Rezension zu George Tenner Monet und der Tod auf der Insel

Dieser „Krimi“ ist eine echte Überraschung. Hier wird aus einem normalen Kriminalfall ein Spionagethriller. Was der Leser als beschaulichen Urlaubsort wahrnimmt, wird zum Schauplatz von Geheimdiensten, Kunstfâlschern und “ Honigfallen“. Lasse Larsson, manchem Leser bereits aus anderen Usedom Krimis bekannt, ermittelt zum Verschwinden eines Kindes am Strand. Nach und nach zeigt sich die Tragweite dieser Tragödie und verstrickt Larsson immer tiefer in die Machenschaften der Geheimdienste.
G.Tenner fordert seine Leser, indem er viele Handlungsstraenge nebeneinander laufen lässt. Von der ersten Seite an beschäftigt den Leser die Handlung.

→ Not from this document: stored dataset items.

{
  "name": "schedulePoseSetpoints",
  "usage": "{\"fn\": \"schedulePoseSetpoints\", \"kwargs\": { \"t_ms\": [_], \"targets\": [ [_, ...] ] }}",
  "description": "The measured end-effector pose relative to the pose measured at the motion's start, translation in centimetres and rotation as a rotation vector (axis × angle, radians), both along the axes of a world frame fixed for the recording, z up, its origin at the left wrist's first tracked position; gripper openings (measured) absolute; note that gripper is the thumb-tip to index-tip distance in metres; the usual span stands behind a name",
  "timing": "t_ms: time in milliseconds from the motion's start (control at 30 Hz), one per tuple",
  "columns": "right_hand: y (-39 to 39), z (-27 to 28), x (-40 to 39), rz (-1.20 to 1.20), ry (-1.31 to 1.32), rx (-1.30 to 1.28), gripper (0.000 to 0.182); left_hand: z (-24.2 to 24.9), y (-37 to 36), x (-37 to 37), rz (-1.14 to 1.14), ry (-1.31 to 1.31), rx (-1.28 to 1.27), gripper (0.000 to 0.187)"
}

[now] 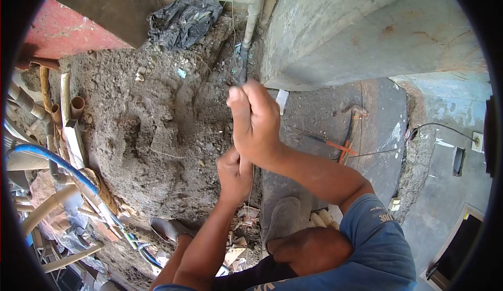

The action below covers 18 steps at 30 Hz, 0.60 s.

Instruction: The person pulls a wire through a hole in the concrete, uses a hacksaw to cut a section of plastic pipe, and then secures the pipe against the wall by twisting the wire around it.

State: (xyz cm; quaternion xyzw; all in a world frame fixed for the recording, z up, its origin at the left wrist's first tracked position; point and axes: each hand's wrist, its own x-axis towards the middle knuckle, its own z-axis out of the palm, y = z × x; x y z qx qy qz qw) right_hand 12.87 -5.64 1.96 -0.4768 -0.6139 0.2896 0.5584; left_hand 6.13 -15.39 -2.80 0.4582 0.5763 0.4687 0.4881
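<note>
Both of my hands are closed into fists, one close above the other over the dug-up soil. My right hand (pixel 257 123) is the farther one, thumb folded against the curled fingers. Just below it, my left hand (pixel 234 175) is also closed, and the two seem to touch. Whatever they grip is hidden inside the fingers. A thin cord or wire (pixel 250 189) shows beside my left hand and runs down toward the rubble. Beyond my right hand, a grey pipe (pixel 253 18) with a dark lower end (pixel 243 63) stands along the wall.
On the dark slab at right lie a hammer (pixel 350 136) and an orange-handled tool (pixel 340 147). A crumpled black plastic bag (pixel 184 21) lies at the back. Pipes and a blue hose (pixel 57 160) crowd the left. A concrete wall (pixel 356 39) rises at upper right.
</note>
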Motion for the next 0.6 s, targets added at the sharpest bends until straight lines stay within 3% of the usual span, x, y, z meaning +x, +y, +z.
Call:
{"fn": "schedulePoseSetpoints", "kwargs": {
  "t_ms": [33, 133, 167, 200, 300, 367, 400, 433, 500, 600],
  "targets": [
    [-1.8, 0.2, 0.6, 0.069, -0.038, -0.071, 0.022, 0.7, 1.5, 0.1, -0.008, 0.119, 0.131, 0.022],
    [-8.4, 2.0, 1.2, 0.273, -0.051, 0.026, 0.019, -1.2, 9.1, -0.5, 0.048, 0.077, 0.042, 0.038],
    [-9.8, 2.4, 1.4, 0.36, -0.059, 0.036, 0.018, -0.6, 11.8, -0.7, -0.002, 0.265, 0.231, 0.037],
    [-10.3, 2.9, 1.3, 0.362, -0.063, 0.034, 0.018, -0.7, 12.8, -0.3, 0.001, 0.261, 0.229, 0.037],
    [-9.9, 4.1, 0.9, 0.455, 0.147, 0.028, 0.017, -0.9, 13.0, 0.8, -0.005, 0.192, 0.208, 0.037],
    [-6.7, 3.8, 0.3, 0.295, 0.065, 0.123, 0.02, -0.9, 9.8, 1.0, -0.041, 0.173, 0.173, 0.037],
    [-4.0, 3.2, 0.5, 0.22, 0.005, 0.158, 0.024, -1.0, 7.4, 1.5, -0.009, -0.153, 0.353, 0.037],
    [-2.0, 2.7, 0.4, 0.18, 0.033, 0.092, 0.027, -1.2, 4.6, 2.3, 0.15, -0.791, 0.205, 0.028],
    [1.2, 1.4, 0.4, 0.07, 0.056, 0.006, 0.027, -0.3, -1.0, 1.5, -0.032, 0.131, 0.027, 0.02],
    [0.5, -0.5, 0.2, 0.014, -0.058, 0.061, 0.02, 0.5, -0.2, -0.3, -0.029, 0.086, -0.005, 0.017]
  ]
}}
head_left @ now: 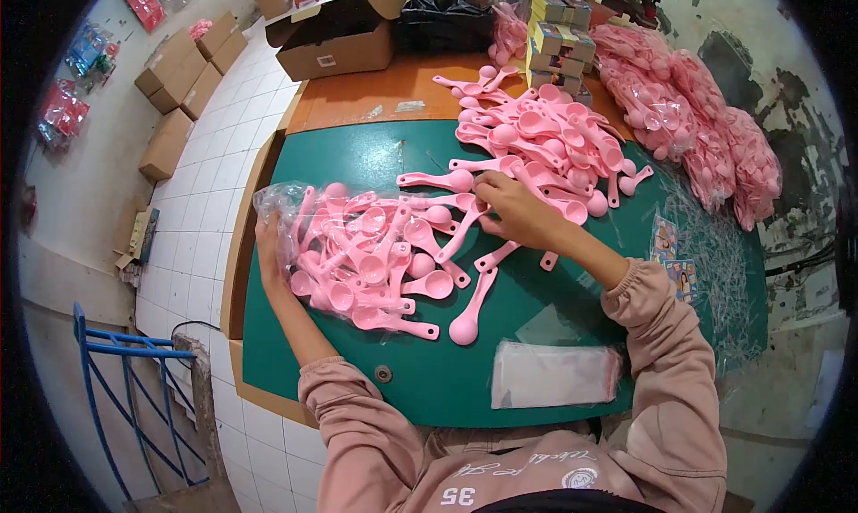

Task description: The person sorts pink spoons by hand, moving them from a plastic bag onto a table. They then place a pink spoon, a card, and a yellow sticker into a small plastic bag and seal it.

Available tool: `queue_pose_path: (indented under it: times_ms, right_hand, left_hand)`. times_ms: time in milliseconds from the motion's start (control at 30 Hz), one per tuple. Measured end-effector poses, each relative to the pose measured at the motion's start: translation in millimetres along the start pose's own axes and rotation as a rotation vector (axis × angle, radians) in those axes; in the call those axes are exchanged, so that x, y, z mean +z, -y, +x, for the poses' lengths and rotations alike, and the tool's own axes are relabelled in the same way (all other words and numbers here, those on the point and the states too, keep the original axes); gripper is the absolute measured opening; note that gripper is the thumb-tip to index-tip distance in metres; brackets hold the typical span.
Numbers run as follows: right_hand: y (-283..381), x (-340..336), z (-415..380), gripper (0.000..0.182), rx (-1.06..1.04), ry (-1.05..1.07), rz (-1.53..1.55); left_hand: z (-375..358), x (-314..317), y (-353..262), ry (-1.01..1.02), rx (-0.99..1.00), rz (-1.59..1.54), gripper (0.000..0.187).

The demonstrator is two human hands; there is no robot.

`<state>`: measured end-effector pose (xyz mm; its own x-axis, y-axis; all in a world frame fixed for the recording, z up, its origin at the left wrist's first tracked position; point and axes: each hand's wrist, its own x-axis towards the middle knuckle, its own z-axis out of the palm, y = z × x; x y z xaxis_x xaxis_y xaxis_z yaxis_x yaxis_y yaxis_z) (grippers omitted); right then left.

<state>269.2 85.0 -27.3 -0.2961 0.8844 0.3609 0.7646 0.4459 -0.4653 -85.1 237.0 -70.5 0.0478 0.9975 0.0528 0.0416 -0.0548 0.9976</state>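
Note:
Pink plastic measuring spoons (371, 267) fill a clear plastic bag (288, 196) lying on the left of the green table; some handles stick out of its right side. My left hand (268, 245) is closed on the bag's left edge, its fingers partly hidden by the film. At the table's middle, my right hand (514, 211) has its fingers pinched on a pink measuring spoon (460, 233), between the bag and a large heap of spoons (536, 129). One loose spoon (474, 307) lies below the right hand, bowl toward me.
A stack of flat clear bags (554, 374) lies near the front edge of the table (322, 370). Small printed cards (681, 281) and scattered clear plastic pieces (715, 272) are at right. Behind stand boxed stacks (561, 44), bagged spoons (688, 111) and an open carton (335, 53).

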Motion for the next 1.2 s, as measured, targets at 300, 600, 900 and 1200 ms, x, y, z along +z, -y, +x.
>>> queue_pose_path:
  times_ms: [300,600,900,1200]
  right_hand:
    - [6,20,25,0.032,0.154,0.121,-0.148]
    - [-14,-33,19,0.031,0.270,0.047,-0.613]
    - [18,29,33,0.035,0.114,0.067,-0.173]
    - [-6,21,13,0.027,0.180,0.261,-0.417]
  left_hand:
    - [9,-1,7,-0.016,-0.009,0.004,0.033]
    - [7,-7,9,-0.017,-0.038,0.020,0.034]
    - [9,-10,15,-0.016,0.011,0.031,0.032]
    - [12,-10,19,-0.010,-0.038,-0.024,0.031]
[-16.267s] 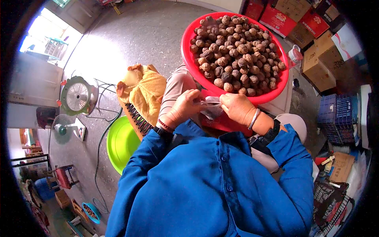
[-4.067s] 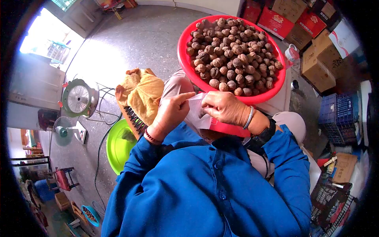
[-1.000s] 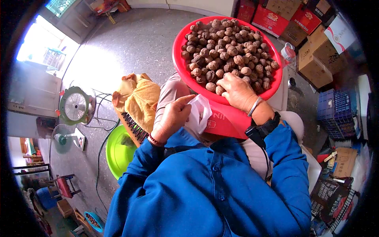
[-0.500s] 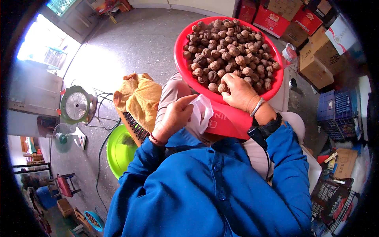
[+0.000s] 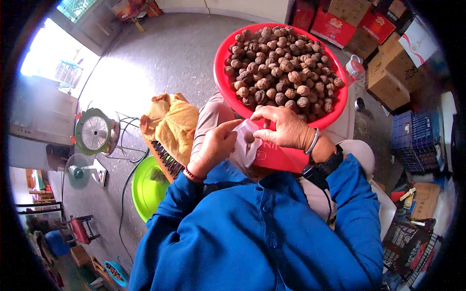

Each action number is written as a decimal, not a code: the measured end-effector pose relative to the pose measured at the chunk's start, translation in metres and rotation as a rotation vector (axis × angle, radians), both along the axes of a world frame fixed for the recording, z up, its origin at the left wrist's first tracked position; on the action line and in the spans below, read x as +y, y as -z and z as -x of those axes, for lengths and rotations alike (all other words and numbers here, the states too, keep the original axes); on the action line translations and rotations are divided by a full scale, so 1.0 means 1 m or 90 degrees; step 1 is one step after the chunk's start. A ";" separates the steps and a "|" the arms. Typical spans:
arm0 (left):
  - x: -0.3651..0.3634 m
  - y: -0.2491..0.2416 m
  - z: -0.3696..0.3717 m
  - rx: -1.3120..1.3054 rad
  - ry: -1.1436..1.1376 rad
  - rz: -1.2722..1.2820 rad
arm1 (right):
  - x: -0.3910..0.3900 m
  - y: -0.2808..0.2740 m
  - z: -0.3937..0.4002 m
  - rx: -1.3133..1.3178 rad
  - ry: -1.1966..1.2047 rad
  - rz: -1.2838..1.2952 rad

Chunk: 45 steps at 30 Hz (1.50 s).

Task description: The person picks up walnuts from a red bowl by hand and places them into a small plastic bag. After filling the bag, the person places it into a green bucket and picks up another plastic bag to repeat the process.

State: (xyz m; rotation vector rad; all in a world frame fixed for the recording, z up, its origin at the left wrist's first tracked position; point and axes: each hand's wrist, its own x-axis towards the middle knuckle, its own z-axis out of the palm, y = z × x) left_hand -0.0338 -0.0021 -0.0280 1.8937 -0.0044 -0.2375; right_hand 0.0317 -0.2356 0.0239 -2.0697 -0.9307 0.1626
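My left hand (image 5: 217, 146) is closed on the edge of a small white plastic bag (image 5: 244, 156), holding its mouth up in front of my lap. Inside the bag's mouth shows a brown, rounded shape that looks like a walnut (image 5: 249, 137). Right at the opening is my right hand (image 5: 285, 128), its thumb and forefinger apart and nothing visible between them. Just beyond both hands, a red basin (image 5: 224, 99) heaped with walnuts (image 5: 284, 63) rests on a red support (image 5: 280, 156) with pale lettering.
A yellow cloth (image 5: 172, 126) covers a wooden rack at my left, beside a green basin (image 5: 143, 191). Two fans, a larger one (image 5: 94, 132) among them, stand further left with cables on the floor. Cardboard boxes (image 5: 391, 72) and a blue crate (image 5: 415, 138) are at the right.
My right hand has moved from the walnuts at the basin's near rim down and left to the bag's mouth. A brown shape now shows in the bag. My left hand stays put.
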 end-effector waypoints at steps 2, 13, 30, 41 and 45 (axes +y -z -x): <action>0.001 0.000 0.000 -0.051 0.020 -0.028 | -0.002 0.004 -0.003 -0.006 0.012 -0.012; 0.000 -0.008 0.002 0.040 0.016 -0.011 | -0.045 0.010 -0.038 -0.220 0.399 0.148; 0.014 0.037 0.001 -0.136 0.037 -0.030 | -0.066 0.035 -0.061 -0.303 0.504 0.305; 0.008 0.031 0.001 0.053 0.047 0.143 | -0.030 0.009 -0.023 -0.032 0.274 -0.003; 0.006 0.028 0.001 0.069 0.041 0.156 | -0.013 -0.002 0.000 -0.051 0.131 -0.047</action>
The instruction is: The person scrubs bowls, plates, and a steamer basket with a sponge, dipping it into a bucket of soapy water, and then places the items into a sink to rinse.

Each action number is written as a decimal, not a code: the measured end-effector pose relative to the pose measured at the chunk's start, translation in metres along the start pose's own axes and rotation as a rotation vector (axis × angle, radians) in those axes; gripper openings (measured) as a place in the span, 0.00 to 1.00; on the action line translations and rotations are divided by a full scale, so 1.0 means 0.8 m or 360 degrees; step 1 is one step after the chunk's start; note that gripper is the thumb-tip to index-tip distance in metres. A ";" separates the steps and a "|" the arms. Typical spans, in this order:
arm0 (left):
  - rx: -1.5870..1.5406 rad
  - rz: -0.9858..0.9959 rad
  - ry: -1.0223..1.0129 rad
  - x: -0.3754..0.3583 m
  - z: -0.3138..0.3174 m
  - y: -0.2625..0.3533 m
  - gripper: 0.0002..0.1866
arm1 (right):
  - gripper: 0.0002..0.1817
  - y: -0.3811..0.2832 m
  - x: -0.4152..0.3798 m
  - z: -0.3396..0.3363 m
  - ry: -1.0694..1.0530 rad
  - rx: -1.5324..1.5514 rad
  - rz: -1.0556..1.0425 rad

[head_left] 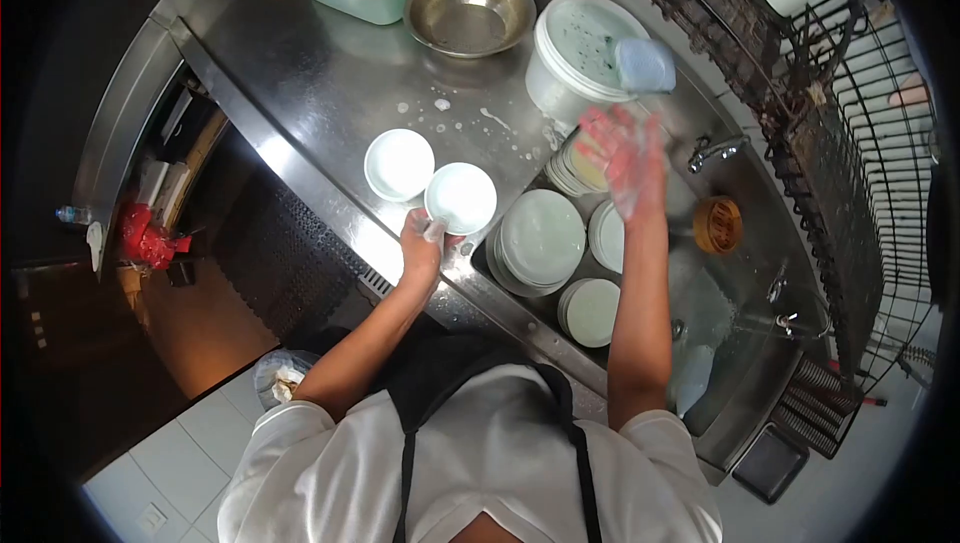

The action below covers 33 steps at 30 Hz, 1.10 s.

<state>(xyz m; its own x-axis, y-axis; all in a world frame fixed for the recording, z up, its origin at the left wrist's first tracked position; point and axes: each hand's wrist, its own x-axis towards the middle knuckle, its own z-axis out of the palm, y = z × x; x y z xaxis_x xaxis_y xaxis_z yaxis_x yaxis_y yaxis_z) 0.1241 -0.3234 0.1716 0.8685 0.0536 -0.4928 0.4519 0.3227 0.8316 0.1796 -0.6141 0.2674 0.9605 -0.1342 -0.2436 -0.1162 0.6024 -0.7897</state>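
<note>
My left hand (425, 243) grips the near edge of a white bowl (461, 199) over the steel counter. A second white bowl (399, 165) stands just left of it. My right hand (628, 153), blurred and wet with foam, is raised with its fingers spread, below a blue-white sponge (645, 66) at the rim of a white bucket (541, 79). Nothing shows in the right hand. Stacks of plates (543, 239) and smaller dishes (590, 312) stand in the sink between my hands.
A metal basin (470, 13) and a pale green tub (385, 3) sit at the back of the counter. An orange-brown container (718, 225) is by the taps (715, 151). A wire rack (850, 93) rises at the right, above a dark tray (770, 463).
</note>
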 end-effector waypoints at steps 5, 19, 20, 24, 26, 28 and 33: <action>0.0081 0.0059 0.0015 0.001 -0.002 -0.001 0.12 | 0.35 0.128 -0.010 0.039 -0.0287 -0.1749 -0.0052; 0.0649 0.0576 0.0168 0.016 -0.035 -0.050 0.20 | 0.22 0.258 0.003 0.042 0.0126 -0.2226 -0.0288; 0.0595 0.0594 0.0208 0.018 -0.033 -0.056 0.22 | 0.22 0.271 0.004 0.027 0.0137 -0.2182 -0.0384; 0.1264 0.0589 0.0111 -0.004 -0.019 -0.035 0.36 | 0.20 0.282 -0.009 0.003 0.0213 -0.1683 -0.0326; 0.1323 0.0668 -0.0049 -0.014 -0.016 -0.022 0.42 | 0.18 0.274 -0.025 -0.001 0.0314 -0.1327 -0.0162; 0.1380 0.0720 -0.0170 -0.031 -0.010 0.005 0.42 | 0.17 0.250 -0.046 0.012 0.0432 -0.1182 -0.0128; 0.1560 0.1033 -0.0157 -0.062 0.004 0.095 0.40 | 0.17 0.175 -0.049 0.083 0.0524 -0.1079 -0.0160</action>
<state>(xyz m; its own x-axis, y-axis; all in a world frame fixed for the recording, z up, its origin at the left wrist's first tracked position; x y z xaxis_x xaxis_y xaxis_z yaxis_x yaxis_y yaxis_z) 0.1162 -0.3047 0.2597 0.9858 -0.1467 0.0812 -0.1543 -0.6041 0.7818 0.1420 -0.4724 0.2036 0.8620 -0.4549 -0.2236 -0.2641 -0.0265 -0.9641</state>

Duch das Verhalten der Protagonisten, durch die sprachliche Kompetenz, die gelungenen Ortsbeschreibungen und die sorgfältige Ausarbeitung sämtlicher Details entsteht ein großer Spannungsbogen. Die genaue Recherche und sprachliche intellektualitaet Tenners entführen den Leser in eine neue Welt. Was beschaulich beginnt, endet im Sumpf der großen Politik. Selbst Larsson, eher bodenständig, wird zu Handlungen gezwungen, die weder zu ihm, noch zu einem deutschen Kommissar passen. Dabei so realistisch beschrieben, das es doch wahr sein könnte! Ich persönlich war begeistert beim lesen, stirbt doch unsere literarische Sprache schon fast aus, hier gibt es sie noch. Denkanstöße über Recht und Unrecht, hier wird der Leser gezwungen, darüber zu reflektieren. Nach dem Skandal um E. Snowdon und jetzt grade aktuell, um einen Doppelagenten, fast ein prophetisches Buch. Was mich nur um so mehr davon überzeugt, das G. Tenner das gelungen ist, was früher als Kunst bezeichnet wurde: ein Roman, der Mißstànde in der Gesellschaft offenbart, ohne offensichtlich zu sein! Ohne blutige Einzelheiten oder skurrile Morde hält uns allein die Handlung in Spannung. Dies ist für mich echte Literatur und wer keine seichte Unterhaltung sucht, sondern bereit ist, beim lesen zu denken, für diese Leser ist es geschrieben. Meine Meinung, unbedingt Lesenswert, ein Stück Kultur!